KARA BİR GÜNÜN YIL DÖNÜMÜNDE ZİYARETİNE GİTTİK

   Kara bir günün yıldönümünde annesi, kız kardeşi, yeğeni ARYA ile birlikte her yıl dönümünde olduğu gibi yine ziyaretine gittik. Kar beyaz bir yorgan gibi örtmüştü üstünü. Ebedi istirahatgahına bırakılmış çiçekler kar altında kalmıştı. ARYA’NIN getirdiği çiçek buketini kar yorganının üzerine serdik. ARYA, “Dayı biz geldik. Yeni yılın kutlu olsun” dedi.

   Ebediyen bizden ayrıldığında, yeni yılın ikinci günüydü. Bizim tarihimize kara bir gün olarak düşmüştü.  Karlı, güneşli bir günde uğurlamıştık.

   Yeni bir yılın başındaydık. Geçen yılda olup bitenleri, yaşadıklarımızı, merak ettiklerini, anlatacaktım ona.

   Önce Ona, onu çok özlediğimizi, onsuz günlerin acı, keder; üzüntü içinde geçtiğini anlattım.

   Annesinin gözlerindeki yaşın hala kurumadığını söyledim.

   Bu fani dünyada babasız bırakıp gittiği, kendisinin kopyası, DENİZ’İ, anlattım. Büyüdüğünü, ilkokul dördüncü sınıfta okuduğunu, başarılı bir öğrenci olduğunu, kendisi gibi ressam sayılacak kadar güzel resimler yaptığını, saz çaldığını, okul temsilcisi seçildiğini anlattım. Zaman zaman babasının iş yerinde buluştuğumuzu babaannesi ile birlikte yemek yediğimizi anlattım.

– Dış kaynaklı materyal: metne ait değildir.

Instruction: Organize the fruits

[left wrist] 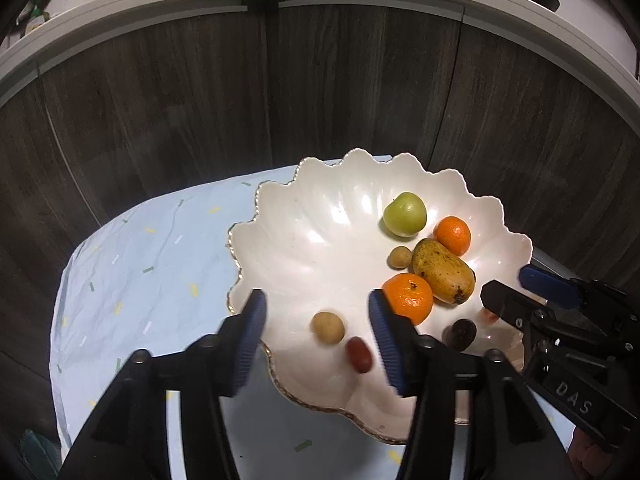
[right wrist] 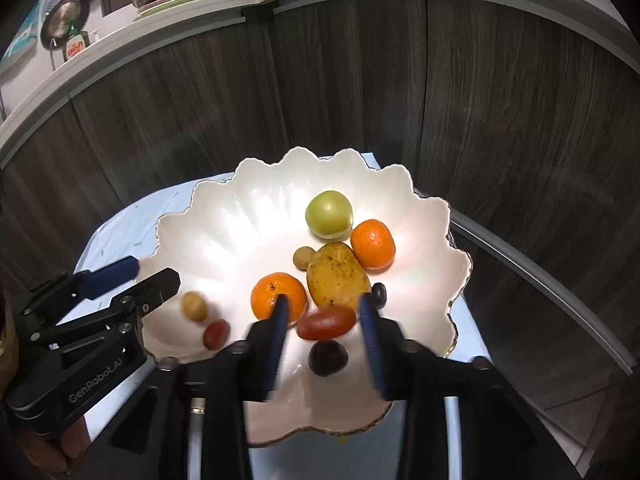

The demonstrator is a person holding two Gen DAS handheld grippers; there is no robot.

   Ankara’dan kendisini çok seven ablası TÜLAY’IN, DİLAN’IN, selam gönderdiklerini, kendisini çok sevdiklerini söyledim.

   Sevenlerinin, her zaman GÜRAY’IN GAZETE YERİNE geldiklerini, kendisini unutmadıklarını, GÜRAY’I, sorduklarını söyledim. CANO Amca ile HASAN Amcanın, hemen her gün kendisinin iş yerine geldiklerini, seninle yaşadıkları anıları anlatarak andıklarını anlattım.

   Siyasi atmosferin giderek bozulduğunu, insanların kendilerini güvende göremediklerini anlattım.

   Her yıl dilediğimiz barışın gelmediğini, kardeş kavgasının hala sürdüğünü anlattım.

   Dünyada yaşanan çatışmalarda, felaketlerde çokça insanın kaybedildiğini, İnsanlığın, kötü bir yıl geçirdiğini anlattım.

   Doğanın giderek çölleştiğini, korkuttuğunu, bol miktarda yağan yağmurların, ardından yağan karın, doğayı çölleşmeden koruyacağı umudunu yarattığını, bağda sondaj vurarak su çıkardığımızı anlattım.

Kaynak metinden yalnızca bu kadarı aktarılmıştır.